• **About this exercise**:
For this exercise, transcribe every line of the material exactly and skip the pictures.

• **Recorded information**:
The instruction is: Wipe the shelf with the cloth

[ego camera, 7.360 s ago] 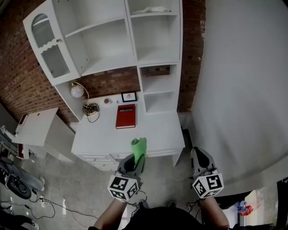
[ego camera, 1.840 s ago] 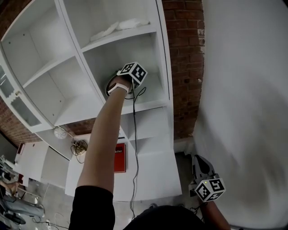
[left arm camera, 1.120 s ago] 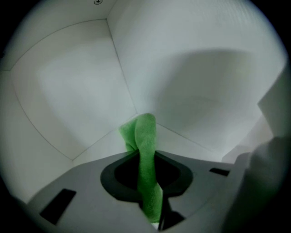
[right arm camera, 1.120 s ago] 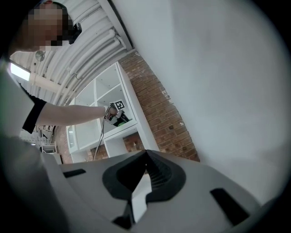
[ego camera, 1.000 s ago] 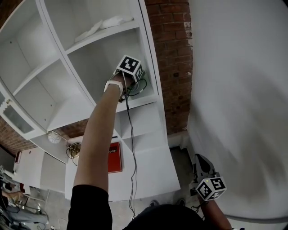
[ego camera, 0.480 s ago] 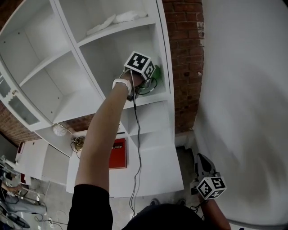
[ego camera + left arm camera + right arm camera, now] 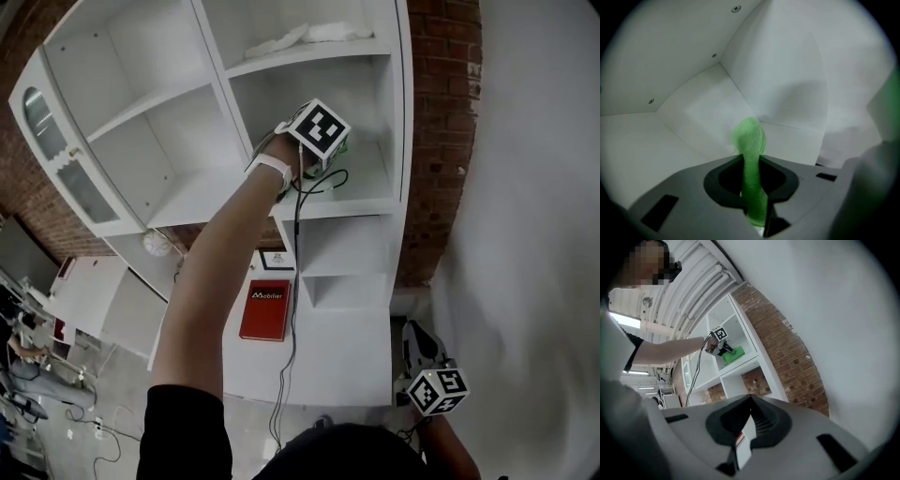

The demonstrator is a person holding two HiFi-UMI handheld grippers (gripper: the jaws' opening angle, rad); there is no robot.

• **Exercise response**:
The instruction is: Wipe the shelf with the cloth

[ego camera, 7.360 s ago] 
[ego camera, 1.840 s ago] 
[left arm camera, 1.120 s ago] 
[right arm camera, 1.120 s ago] 
[ego camera, 1.000 s ago] 
[ego camera, 0.480 s ago] 
[ego camera + left arm camera + right arm camera, now] 

The demonstrator is a person holding two HiFi-UMI handheld grippers (gripper: the jaws' opening angle, rad); there is no robot.

Nothing remains to be done in this exercise.